Emerging consumer-centric digital health ecosystems in Asia deliver care by combining three critical components: a network of healthcare service providers across care settings; a smart system leveraging behavioural, social, and health data; and a technology backbone enabling data and insights to flow between care providers.
These ecosystems are not entirely digital as they both integrate digital and physical health services. They are not run by a single entity as these ecosystems typically consist of a "central orchestrator anchored around a few self-built business models".
THE LARGER TREND
According to McKinsey research, the budding digital health market in Asia is expected to be worth up to $100 billion by 2025. In the report, it cited five fundamental forces driving its growth:
- Ageing population: Over the next four years, Asia will have around 456 million people aged 65 and above, accounting for a tenth of its population, who will lift the demand for health services.
- Supply Constraints: With a projected shortfall of nine million nurses worldwide, some Asian countries will be badly affected. Also, there are fewer doctors attending to about 1,000 people in Asia compared to the average count in OECD countries.
- Rising consumer expectations: It is said that consumers are spending more on health and wellness. McKinsey research showed that nearly half of Chinese consumers are spending more on health over the past year and almost a quarter is spending more on nutrition.
- Growing financial burden: While Asian governments spend an average of 4.5% of GDP on healthcare, they are still the dominant healthcare payers, making up 64% of all health expenditures in 2018.

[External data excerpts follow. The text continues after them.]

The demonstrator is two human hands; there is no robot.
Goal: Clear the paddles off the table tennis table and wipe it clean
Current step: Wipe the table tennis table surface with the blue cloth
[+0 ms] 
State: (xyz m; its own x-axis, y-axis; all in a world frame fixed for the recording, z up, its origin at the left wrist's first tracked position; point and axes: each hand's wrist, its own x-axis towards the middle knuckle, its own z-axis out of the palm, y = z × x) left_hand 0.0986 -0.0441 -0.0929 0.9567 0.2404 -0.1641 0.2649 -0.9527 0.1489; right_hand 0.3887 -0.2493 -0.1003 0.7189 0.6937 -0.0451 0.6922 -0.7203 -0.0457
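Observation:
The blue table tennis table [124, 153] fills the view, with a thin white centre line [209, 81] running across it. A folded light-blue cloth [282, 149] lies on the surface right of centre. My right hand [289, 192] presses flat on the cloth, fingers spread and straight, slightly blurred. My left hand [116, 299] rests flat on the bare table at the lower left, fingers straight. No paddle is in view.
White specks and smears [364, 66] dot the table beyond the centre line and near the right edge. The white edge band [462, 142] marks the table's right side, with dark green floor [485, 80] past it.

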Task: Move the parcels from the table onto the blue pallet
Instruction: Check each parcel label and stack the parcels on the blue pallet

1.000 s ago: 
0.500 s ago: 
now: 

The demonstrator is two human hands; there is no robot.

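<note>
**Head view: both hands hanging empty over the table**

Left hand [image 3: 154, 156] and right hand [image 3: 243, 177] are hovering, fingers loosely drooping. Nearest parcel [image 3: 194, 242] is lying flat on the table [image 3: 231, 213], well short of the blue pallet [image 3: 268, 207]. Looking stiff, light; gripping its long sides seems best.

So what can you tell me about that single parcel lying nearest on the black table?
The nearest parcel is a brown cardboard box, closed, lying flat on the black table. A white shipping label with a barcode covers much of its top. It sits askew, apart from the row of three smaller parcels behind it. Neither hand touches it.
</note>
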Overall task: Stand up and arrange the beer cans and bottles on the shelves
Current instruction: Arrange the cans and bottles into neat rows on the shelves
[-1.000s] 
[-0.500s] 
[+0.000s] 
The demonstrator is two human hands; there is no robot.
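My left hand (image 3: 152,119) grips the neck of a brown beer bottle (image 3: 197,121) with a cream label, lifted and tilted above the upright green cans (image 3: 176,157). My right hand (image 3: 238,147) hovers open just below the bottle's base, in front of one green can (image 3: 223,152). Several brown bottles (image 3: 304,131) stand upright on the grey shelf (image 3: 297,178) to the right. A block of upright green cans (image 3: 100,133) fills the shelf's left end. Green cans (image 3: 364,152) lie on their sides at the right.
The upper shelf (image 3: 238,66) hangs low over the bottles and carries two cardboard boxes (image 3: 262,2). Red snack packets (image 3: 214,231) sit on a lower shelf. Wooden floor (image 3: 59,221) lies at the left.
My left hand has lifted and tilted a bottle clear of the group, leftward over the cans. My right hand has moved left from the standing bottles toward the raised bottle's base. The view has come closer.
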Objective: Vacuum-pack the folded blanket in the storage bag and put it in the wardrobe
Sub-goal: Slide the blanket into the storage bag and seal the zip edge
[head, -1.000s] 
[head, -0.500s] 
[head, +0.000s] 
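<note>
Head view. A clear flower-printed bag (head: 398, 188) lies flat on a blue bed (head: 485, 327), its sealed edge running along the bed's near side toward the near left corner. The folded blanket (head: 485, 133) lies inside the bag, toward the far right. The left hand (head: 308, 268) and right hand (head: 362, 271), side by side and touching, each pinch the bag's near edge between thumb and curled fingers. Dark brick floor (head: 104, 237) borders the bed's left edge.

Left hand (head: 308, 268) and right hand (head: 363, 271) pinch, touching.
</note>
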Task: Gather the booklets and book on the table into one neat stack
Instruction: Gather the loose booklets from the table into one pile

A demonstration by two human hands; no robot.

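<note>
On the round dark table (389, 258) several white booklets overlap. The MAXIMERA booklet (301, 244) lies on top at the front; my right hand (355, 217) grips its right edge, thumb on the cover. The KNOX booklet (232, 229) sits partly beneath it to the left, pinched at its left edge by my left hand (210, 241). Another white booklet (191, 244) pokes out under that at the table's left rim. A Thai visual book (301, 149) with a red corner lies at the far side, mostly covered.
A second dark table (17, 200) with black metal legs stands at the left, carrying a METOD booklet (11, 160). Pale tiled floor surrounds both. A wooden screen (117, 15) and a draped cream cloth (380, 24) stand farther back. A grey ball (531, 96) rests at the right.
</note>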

- Technological innovation: Half of the global internet users are found in Asia. Meanwhile, Asia corners about $6 billion of the $14 billion global venture capital or private equity investments in digital health.
ON THE RECORD
"We believe that digital health ecosystems represent the future of healthcare in Asia and beyond. Both healthcare incumbents and new entrants will need to define what their future roles will be in orchestrating or participating in health ecosystems," the report concluded.